Common Herbs And Spices Used In Mexican Food

Posted on: 11 November 2021

If asked to name ingredients used in Mexican food, you could probably come up with peppers, tomatoes, and masa. But what about herbs and spices? In many cases, it is the herbs and spices that really give Mexican dishes their signature flavors. Here's a look at some of the key ones used across the spectrum of Mexican cuisine.


Cumin is a spice that offers a combination of mild heat and a pleasant, toasted flavor. It is usually sold as a dried powder with a greenish hue. Mexican cooks use it to flavor meat mixtures, such as those used in tacos and burritos.

Mexican Oregano

If you're used to Italian oregano, you may be surprised by how different Mexican oregano tastes in comparison. It's a similar green herb to Italian oregano, but its flavor is more pungent and spicy. It can be added to cooked dishes, but it's also minced and added to raw salsas.

Chile Powder

There are a number of different chile peppers often used in Mexican food. Ancho chiles, cayennes, and Aleppo peppers are some of the most common ones. Any and all of them can be dried and then ground into a fine powder called chile powder. This is then used to add spiciness and heat to various dishes.


You may not think of cinnamon as a Mexican spice, but it's quite common in dessert dishes. You'll also see it used in mole sauce, a unique, chocolate-based sauce that is sometimes served over chicken. Most of the cinnamon used in Mexico is Ceylon cinnamon, a variety that's not quite as spicy as the cassia cinnamon used in other cuisines. As such, it can be added to fruit dishes and drinks without overwhelming them with its flavor.


Cloves are another warm spice often used in Mexican cuisine. You'll see them used in many desserts and drinks. Sometimes, a chef will add whole cloves to a dish and then filter them out before serving the dish. Other times, ground cloves will be sprinkled in.

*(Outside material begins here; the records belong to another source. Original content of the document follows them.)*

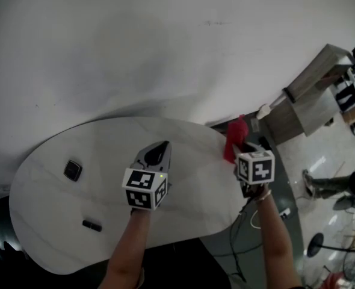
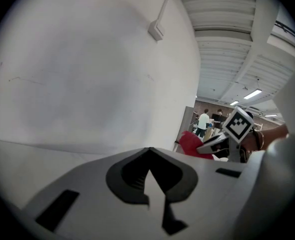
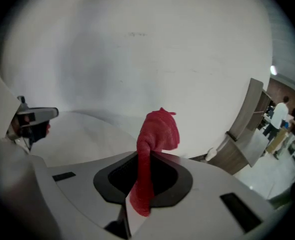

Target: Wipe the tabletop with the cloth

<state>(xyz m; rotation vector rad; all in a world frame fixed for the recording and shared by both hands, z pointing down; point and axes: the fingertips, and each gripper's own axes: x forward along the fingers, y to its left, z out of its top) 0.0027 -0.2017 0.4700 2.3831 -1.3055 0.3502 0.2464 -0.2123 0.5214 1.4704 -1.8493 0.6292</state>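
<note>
A red cloth (image 3: 155,139) stands up bunched between the jaws of my right gripper (image 3: 146,156), which is shut on it. In the head view the red cloth (image 1: 234,138) hangs at the white tabletop's (image 1: 105,167) right edge, just ahead of the right gripper (image 1: 245,150). My left gripper (image 1: 159,152) hovers over the middle of the tabletop, jaws closed together with nothing in them. In the left gripper view the left gripper (image 2: 148,156) points at the wall, with the cloth (image 2: 191,144) and the right gripper's marker cube (image 2: 237,124) off to the right.
A small dark square object (image 1: 73,170) and a flat black bar (image 1: 92,225) lie on the tabletop's left part. A white wall (image 1: 165,41) rises behind the table. A wooden cabinet (image 1: 313,89) stands to the right, with cables (image 1: 243,221) on the floor.
</note>
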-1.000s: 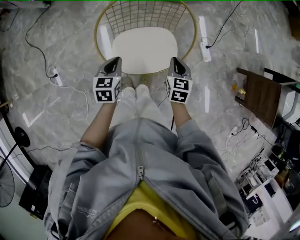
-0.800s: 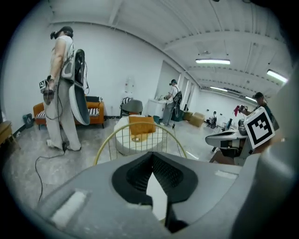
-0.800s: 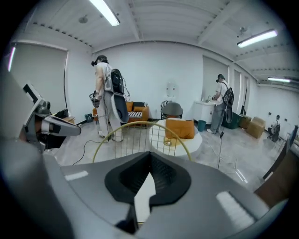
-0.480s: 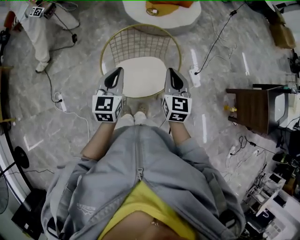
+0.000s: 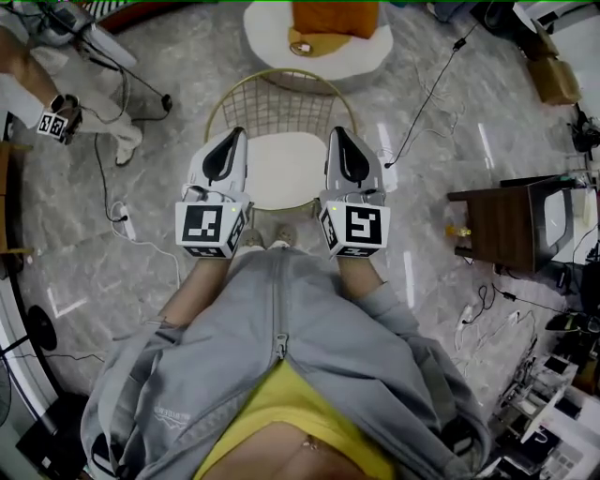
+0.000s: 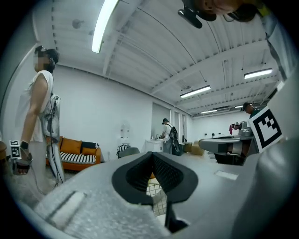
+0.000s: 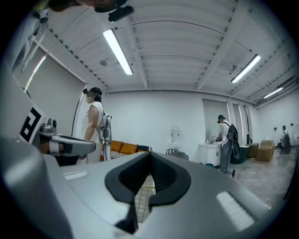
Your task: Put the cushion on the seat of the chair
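a: if it's the cushion you're after, the white cushion (image 5: pixel 281 171) lies flat on the seat of the gold wire chair (image 5: pixel 272 98), and it covers most of the seat. the mesh back curves round its far side.

b: is either claw on it?

a: no. the left gripper (image 5: pixel 232 137) and the right gripper (image 5: pixel 337 135) are held level above the chair, one over each side edge of the cushion and clear of it. both are clenched with the jaws pressed together, and there's nothing between them. looking along either one, you see only a bit of the chair's wire mesh through the slit below the tips.

b: who's holding them?

a: a person in a grey zip jacket (image 5: pixel 281 356), standing just in front of the chair, pale shoes (image 5: pixel 267 236) near its front edge.

b: and round about?

a: it's a grey marble floor (image 5: pixel 141 216) with cables trailing over it, and a white power strip (image 5: pixel 389 150) lies just right of the chair. past the chair something orange (image 5: pixel 333 19) sits on a round white pouf (image 5: pixel 272 42). there's a dark wooden side table (image 5: pixel 497 225) off to the right. at the far left another person in white (image 5: pixel 98 47) stands with a marker cube (image 5: pixel 58 122) in hand. there's an orange sofa (image 6: pixel 74 151) against the wall.
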`<state>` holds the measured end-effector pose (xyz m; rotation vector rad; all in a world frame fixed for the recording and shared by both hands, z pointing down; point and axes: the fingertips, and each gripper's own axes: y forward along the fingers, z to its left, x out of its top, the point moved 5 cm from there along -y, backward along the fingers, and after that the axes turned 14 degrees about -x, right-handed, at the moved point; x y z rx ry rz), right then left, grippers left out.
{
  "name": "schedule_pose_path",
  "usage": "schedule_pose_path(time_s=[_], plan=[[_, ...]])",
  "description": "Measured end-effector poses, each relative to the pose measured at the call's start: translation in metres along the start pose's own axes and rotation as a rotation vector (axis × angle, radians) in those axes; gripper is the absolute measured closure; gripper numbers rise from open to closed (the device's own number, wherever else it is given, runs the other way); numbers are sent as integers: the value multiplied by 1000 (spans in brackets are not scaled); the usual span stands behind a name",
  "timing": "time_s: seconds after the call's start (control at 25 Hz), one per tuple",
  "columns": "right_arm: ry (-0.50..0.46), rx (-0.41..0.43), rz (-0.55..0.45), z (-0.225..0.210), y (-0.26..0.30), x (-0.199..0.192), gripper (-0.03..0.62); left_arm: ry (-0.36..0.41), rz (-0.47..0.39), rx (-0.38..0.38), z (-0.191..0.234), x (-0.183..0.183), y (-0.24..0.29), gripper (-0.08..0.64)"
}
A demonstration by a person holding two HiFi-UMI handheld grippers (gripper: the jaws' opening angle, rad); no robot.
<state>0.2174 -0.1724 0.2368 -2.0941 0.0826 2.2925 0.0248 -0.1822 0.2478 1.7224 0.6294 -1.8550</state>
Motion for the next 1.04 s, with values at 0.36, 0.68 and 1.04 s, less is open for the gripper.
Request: schedule_pose_path(time_s=[0.36, 0.68, 1.04], plan=[[-1, 61, -10, 16, -7, 10, 594, 40, -19, 20, -2, 22, -9, 554], [0, 66, -21, 10, -11, 10, 594, 31, -17, 19, -8, 20, -8, 554], [-6, 75, -21, 3, -4, 3, 594, 28, -17, 12, -9, 12, 4, 554]])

Cilantro is a green herb related to parsley. It has a pungent, lemon-like flavor that some people love and others hate. It's almost always used fresh on top of tacos, burritos, and other dishes, and it can be minced and added to salsas.

The herbs and spices above really set the tone for Mexican cuisine. As you can see, they have quite a variety of flavors, which is what makes Mexican cuisine itself so varied.